Once so eloquently described as ‘next level shit’ by Grandmaster Flash, British electronic duo Addictive TV create music with a difference; it’s music you can see! Described by Live Design magazine as “inspiring an entire generation of artists exploring the crossover between audio and visual mediums” Addictive TV are best known for their dynamic audio/video performances and innovative use of video sampling.
Orchestra of Samples, their latest project and five years in the making, has won them international acclaim. After filming more than 200 musicians around the globe, then sampling and seamlessly splicing them together, the duo created a digital supergroup of international artists who never met but play together on screen. In a fusion of sound and vision, Addictive TV explore new forms of collaboration with musicians playing all manner of instruments from Brazil to Kazakhstan, Egypt to Senegal and across Europe on an incredible musical journey without borders!
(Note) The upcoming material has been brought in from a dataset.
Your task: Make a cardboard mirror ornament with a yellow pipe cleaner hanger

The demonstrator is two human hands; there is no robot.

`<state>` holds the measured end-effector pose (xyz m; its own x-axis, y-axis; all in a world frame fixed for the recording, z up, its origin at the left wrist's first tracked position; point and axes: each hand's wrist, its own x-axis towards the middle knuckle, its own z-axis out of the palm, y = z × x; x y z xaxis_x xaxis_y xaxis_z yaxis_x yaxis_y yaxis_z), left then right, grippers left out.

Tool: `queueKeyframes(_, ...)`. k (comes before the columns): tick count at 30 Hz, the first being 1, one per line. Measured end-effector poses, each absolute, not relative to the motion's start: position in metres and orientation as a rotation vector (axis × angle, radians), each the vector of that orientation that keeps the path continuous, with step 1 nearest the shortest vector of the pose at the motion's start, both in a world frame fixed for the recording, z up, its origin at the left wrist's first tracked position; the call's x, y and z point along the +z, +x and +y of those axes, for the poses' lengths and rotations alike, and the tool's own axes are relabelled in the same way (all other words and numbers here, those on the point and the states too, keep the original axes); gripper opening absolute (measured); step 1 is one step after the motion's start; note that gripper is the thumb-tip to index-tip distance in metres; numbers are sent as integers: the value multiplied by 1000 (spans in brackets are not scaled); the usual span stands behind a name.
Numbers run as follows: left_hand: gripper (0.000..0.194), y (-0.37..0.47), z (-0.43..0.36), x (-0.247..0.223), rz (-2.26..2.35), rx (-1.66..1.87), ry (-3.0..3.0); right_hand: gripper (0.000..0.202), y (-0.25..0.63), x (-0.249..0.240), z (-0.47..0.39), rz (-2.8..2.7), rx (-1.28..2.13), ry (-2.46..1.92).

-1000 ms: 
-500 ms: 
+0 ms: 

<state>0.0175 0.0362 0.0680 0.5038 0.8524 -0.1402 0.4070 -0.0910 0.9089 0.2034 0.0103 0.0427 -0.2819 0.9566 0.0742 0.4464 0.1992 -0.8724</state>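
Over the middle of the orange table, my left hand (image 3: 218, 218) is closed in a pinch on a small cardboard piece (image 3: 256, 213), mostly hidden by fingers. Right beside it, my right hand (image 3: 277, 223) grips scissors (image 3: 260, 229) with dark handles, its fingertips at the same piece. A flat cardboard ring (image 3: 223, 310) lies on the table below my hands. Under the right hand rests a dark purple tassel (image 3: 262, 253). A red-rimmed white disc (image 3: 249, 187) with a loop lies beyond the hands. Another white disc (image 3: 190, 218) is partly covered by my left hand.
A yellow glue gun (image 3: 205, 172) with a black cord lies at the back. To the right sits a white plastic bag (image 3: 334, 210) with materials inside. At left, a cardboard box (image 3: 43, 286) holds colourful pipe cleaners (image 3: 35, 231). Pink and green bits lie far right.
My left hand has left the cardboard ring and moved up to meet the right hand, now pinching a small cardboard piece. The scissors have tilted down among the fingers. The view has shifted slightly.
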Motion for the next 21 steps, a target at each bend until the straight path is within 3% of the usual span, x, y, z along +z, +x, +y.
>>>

Now signed with German label !K7, they released Orchestra of Samples as an album in 2017.
Addictive TV is the joint alias of artists Graham Daniels and mash-up king Mark Vidler (aka Go Home Productions), they create their music by keeping the audio and video samples together, so audiences get to see more than a DJ, more than graphics or just visuals; they get to experience music in a genuinely unique way! The duo have now performed in more than a staggering 50 countries, appearing everywhere from Glastonbury Festival and the Pompidou Centre in Paris to the Museum of Contemporary Arts in Shanghai and even Cairo during Egypt’s post-revolution transition! Hollywood studios including Paramount, Universal and 20th Century Fox have all used their movie remixing talents to create alternative trailers for films including Iron Man, Fast & Furious and Danny Boyle’s Oscar winning Slumdog Millionaire.
Twice voted number one VJ in the World in DJ Mag, alongside the Top 100 DJ Poll, the magazine said “they’ve become famed for their eye-popping live shows, shredding and cutting film with beats into a heady, mind-meltingly funky mixture”. Often found remixing everything from Stevie Wonder to Star Trek, their work, described by US magazine XLR8R as “light years beyond the gallery realm of masters like Bill Viola“, is placed between creative homage and surprising re-appropriation and something that wouldn’t have been out of place during the DADA movement had they had the technology!